Extracted data entries
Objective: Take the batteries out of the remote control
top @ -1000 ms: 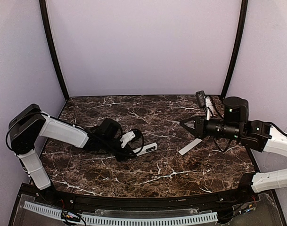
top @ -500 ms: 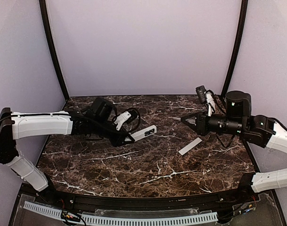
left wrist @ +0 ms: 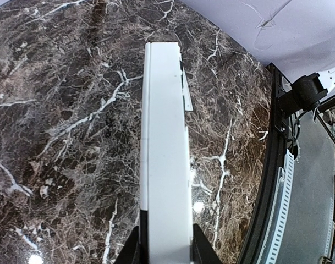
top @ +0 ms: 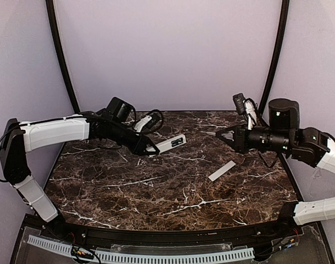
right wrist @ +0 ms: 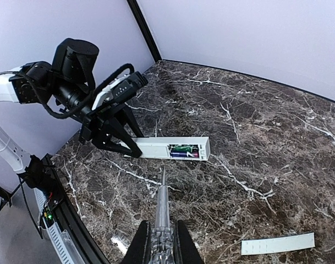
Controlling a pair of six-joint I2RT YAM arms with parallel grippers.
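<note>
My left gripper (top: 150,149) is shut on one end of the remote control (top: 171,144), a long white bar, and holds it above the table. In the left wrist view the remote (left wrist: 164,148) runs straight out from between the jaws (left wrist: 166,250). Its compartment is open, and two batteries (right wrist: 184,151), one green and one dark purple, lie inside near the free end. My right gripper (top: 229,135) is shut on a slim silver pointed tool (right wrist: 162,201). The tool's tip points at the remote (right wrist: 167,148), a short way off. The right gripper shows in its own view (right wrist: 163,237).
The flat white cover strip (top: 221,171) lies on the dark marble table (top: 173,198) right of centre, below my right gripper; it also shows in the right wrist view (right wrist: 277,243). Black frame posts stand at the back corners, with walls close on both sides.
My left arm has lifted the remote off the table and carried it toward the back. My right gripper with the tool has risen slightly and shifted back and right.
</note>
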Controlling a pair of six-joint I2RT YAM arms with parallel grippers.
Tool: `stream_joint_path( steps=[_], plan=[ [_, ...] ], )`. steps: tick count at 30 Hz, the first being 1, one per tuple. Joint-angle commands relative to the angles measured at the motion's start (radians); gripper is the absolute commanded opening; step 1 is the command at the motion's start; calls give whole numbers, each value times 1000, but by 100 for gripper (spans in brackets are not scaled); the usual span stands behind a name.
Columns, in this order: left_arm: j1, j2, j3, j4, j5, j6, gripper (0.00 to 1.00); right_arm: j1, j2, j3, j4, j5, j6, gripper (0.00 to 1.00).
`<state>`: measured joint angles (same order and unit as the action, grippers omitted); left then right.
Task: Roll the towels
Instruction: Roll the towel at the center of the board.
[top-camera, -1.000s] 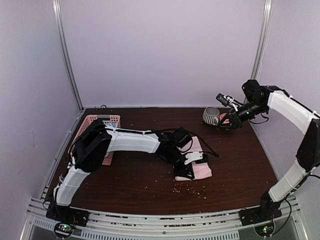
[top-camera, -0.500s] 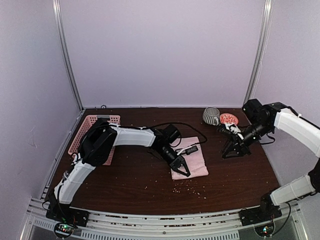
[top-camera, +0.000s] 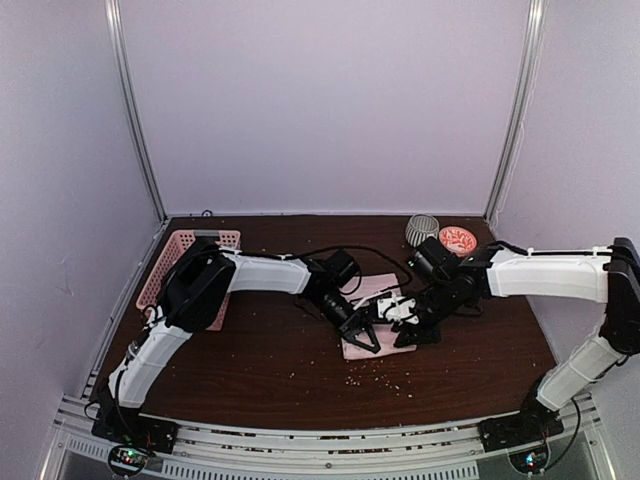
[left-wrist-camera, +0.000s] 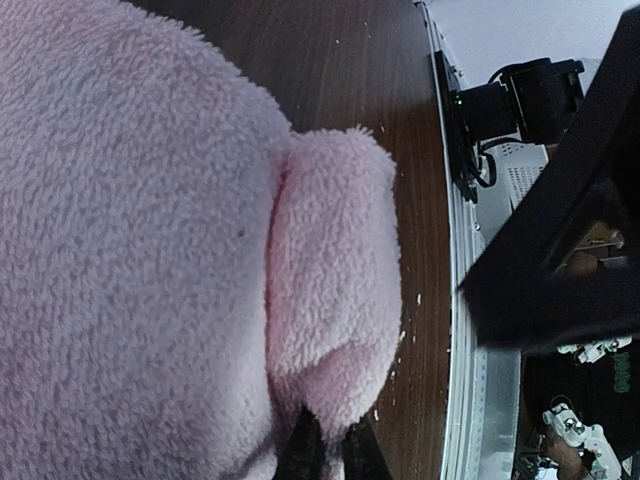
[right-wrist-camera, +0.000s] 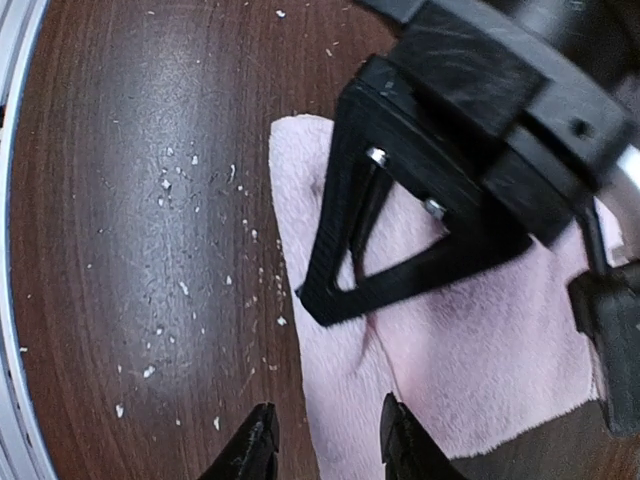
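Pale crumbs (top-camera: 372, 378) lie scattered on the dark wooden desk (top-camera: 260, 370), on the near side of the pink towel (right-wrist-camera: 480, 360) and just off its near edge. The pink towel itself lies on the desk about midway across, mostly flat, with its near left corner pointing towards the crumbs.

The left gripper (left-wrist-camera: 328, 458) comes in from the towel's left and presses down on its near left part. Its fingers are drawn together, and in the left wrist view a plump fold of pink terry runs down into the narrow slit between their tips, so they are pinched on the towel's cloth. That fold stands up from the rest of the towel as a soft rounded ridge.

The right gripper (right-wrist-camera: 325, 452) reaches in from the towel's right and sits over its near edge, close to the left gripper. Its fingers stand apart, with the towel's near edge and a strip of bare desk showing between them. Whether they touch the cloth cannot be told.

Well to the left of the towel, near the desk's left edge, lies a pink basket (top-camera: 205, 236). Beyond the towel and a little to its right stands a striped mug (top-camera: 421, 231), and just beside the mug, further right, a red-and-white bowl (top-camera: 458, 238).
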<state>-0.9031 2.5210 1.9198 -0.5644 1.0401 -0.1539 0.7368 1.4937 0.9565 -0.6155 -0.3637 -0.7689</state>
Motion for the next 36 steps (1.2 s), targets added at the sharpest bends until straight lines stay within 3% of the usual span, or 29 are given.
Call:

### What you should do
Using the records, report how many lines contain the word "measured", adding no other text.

### Exercise output
2